About the Role
The Data Scientist will generate large synthetic datasets and analyze the gap between simulated and real data to support agentic AI models. They will also evaluate and fine-tune model performance while translating subjective product requirements into objective criteria.
Requirements
Candidates must have a Bachelor's or Master's degree in Computer Science or a related field with at least 2 years of experience working with large datasets. Proficiency in Python and strong statistical analysis skills are required, with a PhD and industry experience in multimodal data being preferred.
Full Job Description
Apple is where individual imaginations gather together, committing to the values that lead to great work. Every new product we build, service we create, or experience we deliver is the result of us making each other’s ideas stronger. The diversity of our people and their thinking inspires the innovation that runs through everything we do. When we bring everybody in, we can do the best work of our lives. Here, you’ll do more than join something — you’ll add something.
Description
The Special Projects team at Apple is developing novel user-facing conversational features that leverage the multimodal capabilities of state-of-the-art foundation models. A key component of this process is the ability to produce complex simulated scenario data, in order to train and evaluate agentic AI models. We are looking for a skilled Data Scientist to work closely with our Simulation and Machine Learning Evaluations teams to generate large synthetic datasets, analyze the gap between simulated and real data, and evaluate and fine-tune agentic AI model performance at various tasks.
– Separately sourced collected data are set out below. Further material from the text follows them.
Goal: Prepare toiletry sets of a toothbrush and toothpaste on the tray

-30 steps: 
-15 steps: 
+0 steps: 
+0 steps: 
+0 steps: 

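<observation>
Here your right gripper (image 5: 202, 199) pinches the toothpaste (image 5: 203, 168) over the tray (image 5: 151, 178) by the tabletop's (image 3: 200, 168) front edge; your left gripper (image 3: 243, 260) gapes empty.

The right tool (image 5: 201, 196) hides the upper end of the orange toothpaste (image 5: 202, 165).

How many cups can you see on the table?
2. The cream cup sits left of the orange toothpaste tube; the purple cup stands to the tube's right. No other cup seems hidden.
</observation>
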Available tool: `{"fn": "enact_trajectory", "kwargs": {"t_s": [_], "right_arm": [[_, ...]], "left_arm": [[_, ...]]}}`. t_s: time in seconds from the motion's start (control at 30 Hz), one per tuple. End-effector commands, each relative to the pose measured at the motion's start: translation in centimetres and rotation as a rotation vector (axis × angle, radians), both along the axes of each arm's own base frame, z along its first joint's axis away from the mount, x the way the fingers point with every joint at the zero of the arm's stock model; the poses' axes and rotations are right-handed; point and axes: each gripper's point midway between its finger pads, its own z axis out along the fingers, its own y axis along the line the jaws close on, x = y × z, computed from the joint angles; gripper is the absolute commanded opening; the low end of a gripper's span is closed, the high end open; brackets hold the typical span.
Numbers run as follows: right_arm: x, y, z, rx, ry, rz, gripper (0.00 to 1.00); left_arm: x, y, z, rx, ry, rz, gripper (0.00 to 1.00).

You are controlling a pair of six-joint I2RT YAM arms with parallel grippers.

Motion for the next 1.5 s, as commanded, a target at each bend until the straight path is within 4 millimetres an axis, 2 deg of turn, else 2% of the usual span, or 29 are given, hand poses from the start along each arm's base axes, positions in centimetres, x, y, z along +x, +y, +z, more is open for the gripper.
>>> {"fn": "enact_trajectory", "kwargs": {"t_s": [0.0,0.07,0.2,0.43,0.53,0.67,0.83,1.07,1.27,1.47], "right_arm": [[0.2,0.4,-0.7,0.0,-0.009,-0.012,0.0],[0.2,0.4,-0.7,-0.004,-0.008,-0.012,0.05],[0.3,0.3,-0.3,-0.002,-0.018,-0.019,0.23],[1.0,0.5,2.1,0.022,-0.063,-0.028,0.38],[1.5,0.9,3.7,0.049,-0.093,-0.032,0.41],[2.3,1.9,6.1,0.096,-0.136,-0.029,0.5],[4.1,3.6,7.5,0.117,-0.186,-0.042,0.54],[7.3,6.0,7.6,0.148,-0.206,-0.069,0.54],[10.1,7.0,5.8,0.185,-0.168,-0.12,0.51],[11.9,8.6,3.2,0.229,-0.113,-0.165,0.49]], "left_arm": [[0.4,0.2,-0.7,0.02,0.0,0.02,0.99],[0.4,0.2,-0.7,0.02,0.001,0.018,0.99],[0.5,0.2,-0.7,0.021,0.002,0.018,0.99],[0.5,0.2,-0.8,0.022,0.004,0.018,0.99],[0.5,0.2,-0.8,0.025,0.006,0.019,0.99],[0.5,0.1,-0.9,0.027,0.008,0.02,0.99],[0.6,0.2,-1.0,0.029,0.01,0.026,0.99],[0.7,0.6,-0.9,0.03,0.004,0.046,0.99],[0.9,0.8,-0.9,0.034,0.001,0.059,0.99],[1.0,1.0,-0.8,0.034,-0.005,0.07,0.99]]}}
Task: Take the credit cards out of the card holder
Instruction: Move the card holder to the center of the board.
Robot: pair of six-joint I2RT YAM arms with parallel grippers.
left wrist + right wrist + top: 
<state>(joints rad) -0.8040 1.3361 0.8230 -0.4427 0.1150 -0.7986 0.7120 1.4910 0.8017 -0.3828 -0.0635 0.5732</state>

A successful candidate is experienced in managing large, multi-modal datasets, in translating subjective product requirements into objective criteria, and has strong statistical analysis skills.
Minimum Qualifications
BA or Master’s degree in Computer Science, Data Science, or related field
2+ years of hands-on experience working with large data sets
Proficiency in Python
Excellent communication skills
Preferred Qualifications
PhD in Computer Science, Data Science, Statistics, or other STEM field
Hands-on industry experience with product focused statistical analysis
Experience working with large-scale multimodal data and data-annotation pipelines
Experience working with simulations to produce large datasets
Experience with experimental design, A/B testing and Failure Analysis
A track record of publications or technical presentations in Data Science
Excellent cross-functional collaboration skills